We are now in the position where Howard and the new conservative agenda is exceedingly strong. We really need to position ourselves for a long term war of attrition to try to turn some of those issues around, and to preserve as much as we can from the processes now underway.

ANTaR has recently reviewed its strategic plan. We are about to embark on a new national process of campaigning. We need to refocus what we are doing and get some solid resistance to the government's agenda. This agenda is being pushed forward in the absence of any coherent opposition, and this is pushing back the bottom line, week by week, month by month, year by year.
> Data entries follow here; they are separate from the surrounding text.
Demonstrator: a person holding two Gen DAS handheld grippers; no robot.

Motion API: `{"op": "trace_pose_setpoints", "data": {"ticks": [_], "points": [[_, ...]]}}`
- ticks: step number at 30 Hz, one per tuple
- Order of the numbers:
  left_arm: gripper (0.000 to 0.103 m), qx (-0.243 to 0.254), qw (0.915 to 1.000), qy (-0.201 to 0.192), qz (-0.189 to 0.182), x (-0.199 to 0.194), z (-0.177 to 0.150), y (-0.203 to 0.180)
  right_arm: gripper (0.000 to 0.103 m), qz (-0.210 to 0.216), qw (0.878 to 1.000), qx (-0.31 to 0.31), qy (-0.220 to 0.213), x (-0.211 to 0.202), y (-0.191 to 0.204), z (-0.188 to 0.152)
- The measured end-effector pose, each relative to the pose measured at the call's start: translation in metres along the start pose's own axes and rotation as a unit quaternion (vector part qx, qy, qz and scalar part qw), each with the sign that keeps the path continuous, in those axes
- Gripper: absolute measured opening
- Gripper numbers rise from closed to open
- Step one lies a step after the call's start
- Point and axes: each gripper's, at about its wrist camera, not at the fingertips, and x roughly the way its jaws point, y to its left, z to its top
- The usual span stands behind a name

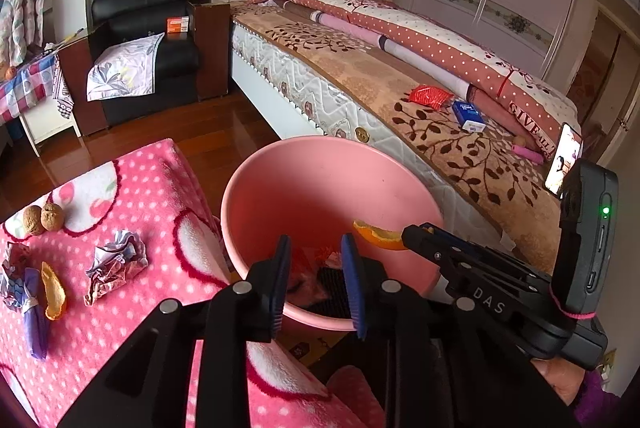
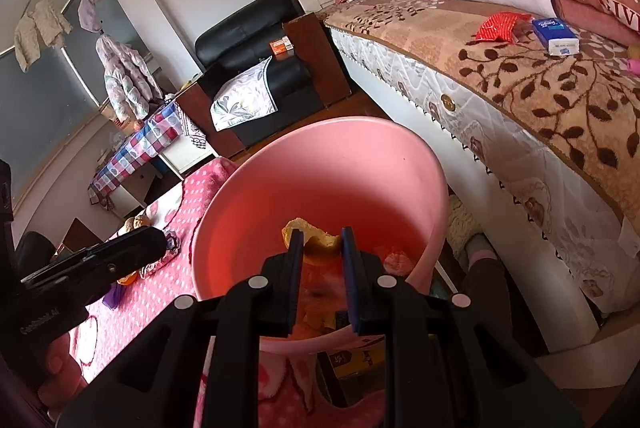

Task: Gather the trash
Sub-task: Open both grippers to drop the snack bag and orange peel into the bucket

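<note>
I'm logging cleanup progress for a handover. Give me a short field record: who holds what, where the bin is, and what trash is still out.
bin: round pink plastic bin beside the pink dotted blanket, some trash already inside
right gripper: jaws shut on a curved orange peel piece, over the bin
left gripper: jaws open, nothing between them, over the bin
still on blanket: crumpled paper ball, second orange peel strip, purple wrapper
also on blanket: two walnuts
</note>
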Motion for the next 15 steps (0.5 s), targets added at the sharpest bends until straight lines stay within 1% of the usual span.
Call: {"op": "trace_pose_setpoints", "data": {"ticks": [6,9,11,12,13,15], "points": [[0.032,-0.007,1.0000,-0.006,0.001,-0.010,-0.002,0.005,0.020,0.000,1.000,0.008,-0.001,-0.001,0.001,0.001],[0.033,-0.009,0.9999,-0.006,0.003,-0.014,-0.005,0.008,0.022,-0.002,1.000,0.010,-0.002,-0.002,0.001,0.002],[0.034,-0.011,0.9999,-0.005,0.004,-0.016,-0.007,0.009,0.026,-0.001,1.000,0.011,-0.004,-0.003,0.002,0.002],[0.034,-0.013,0.9999,-0.005,0.005,-0.017,-0.008,0.011,0.033,0.000,1.000,0.011,-0.006,-0.004,0.003,0.002],[0.035,-0.016,0.9998,-0.006,0.005,-0.019,-0.010,0.012,0.035,0.001,1.000,0.012,-0.008,-0.006,0.003,0.002],[0.035,-0.019,0.9998,-0.007,0.006,-0.022,-0.012,0.015,0.036,0.004,1.000,0.011,-0.011,-0.008,0.006,0.002]]}}
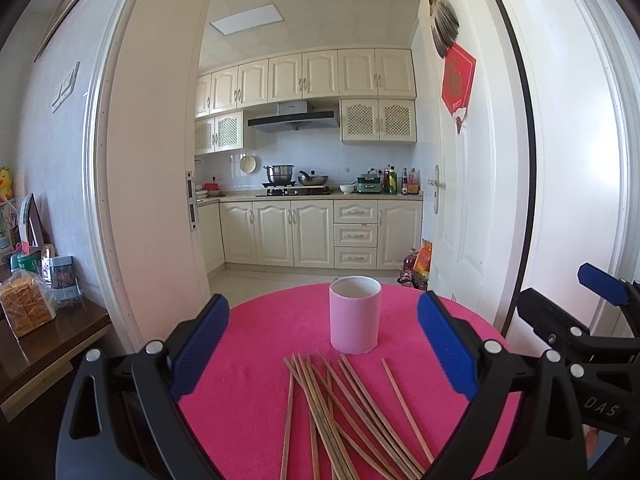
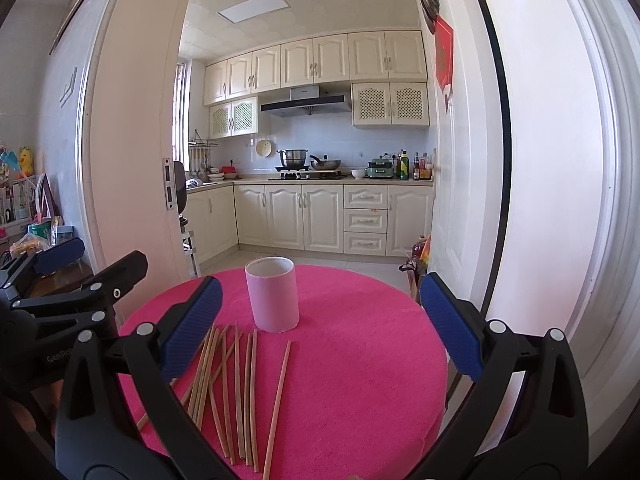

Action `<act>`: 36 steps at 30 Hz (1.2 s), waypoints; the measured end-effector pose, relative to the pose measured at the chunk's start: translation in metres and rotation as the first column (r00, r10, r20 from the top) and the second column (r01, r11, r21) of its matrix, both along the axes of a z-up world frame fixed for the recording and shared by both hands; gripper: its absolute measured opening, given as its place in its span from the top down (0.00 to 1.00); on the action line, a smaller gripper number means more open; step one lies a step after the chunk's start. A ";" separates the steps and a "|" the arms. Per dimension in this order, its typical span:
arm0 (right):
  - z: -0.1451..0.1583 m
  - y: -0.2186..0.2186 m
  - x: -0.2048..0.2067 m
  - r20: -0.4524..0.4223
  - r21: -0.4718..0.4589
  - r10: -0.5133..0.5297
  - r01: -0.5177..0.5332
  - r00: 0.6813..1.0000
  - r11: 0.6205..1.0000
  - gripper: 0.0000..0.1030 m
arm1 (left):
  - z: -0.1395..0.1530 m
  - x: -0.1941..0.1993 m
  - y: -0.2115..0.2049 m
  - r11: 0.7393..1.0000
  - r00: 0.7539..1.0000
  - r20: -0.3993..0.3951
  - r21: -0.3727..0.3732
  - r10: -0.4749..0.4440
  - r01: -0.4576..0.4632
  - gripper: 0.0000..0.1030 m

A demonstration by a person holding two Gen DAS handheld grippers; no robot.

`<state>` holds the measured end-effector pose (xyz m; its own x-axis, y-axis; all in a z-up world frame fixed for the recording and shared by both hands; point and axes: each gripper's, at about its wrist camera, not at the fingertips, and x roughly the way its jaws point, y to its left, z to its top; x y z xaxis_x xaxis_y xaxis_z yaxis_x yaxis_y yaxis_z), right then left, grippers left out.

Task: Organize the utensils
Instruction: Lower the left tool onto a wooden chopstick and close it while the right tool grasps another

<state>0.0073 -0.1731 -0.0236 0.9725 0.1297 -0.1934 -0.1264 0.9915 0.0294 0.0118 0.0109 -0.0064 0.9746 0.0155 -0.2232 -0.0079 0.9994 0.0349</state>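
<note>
Progress: nothing sorted yet | chopsticks (image 1: 340, 412) all lie loose on my pink-covered desk (image 1: 248, 344), just in front of the upright pink holder cup (image 1: 354, 316), which looks empty | my left hand-held gripper (image 1: 322, 350) spread wide, holding nothing | my right hand-held gripper (image 2: 320, 330) likewise spread, empty | left: every chopstick into the cup
</note>
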 end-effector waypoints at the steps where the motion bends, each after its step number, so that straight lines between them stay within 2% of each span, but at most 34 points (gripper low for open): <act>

One example of a good campaign is the stolen wages campaign in Queensland. Dr Ros Pivott was able to extensively research government archives and records and produced a report and some books on this issue. Indigenous people in Queensland, under the control of the government, worked for wages, but were only given a small part of their wages, while the rest was put into a trust fund managed by the government. Over many years, up into the 1970s, those monies were appropriated for other purposes, such as building hospitals or general revenue, but didn't go to the workers and their families. On the basis of the research, the Queensland government took on this issue - at least they should be congratulated for that - and eventually offered a settlement of $55 million, and they've dug their heels in on that. In terms of the actual wages withheld, the $55 million is only about 10 per cent of what is due. There are two categories of offer - $2,000 and $4,000. Workers who take the offer have to sign an indemnity that they will take no further action, and that they will have no access to their records. Workers whose records have been destroyed are told 'tough luck'.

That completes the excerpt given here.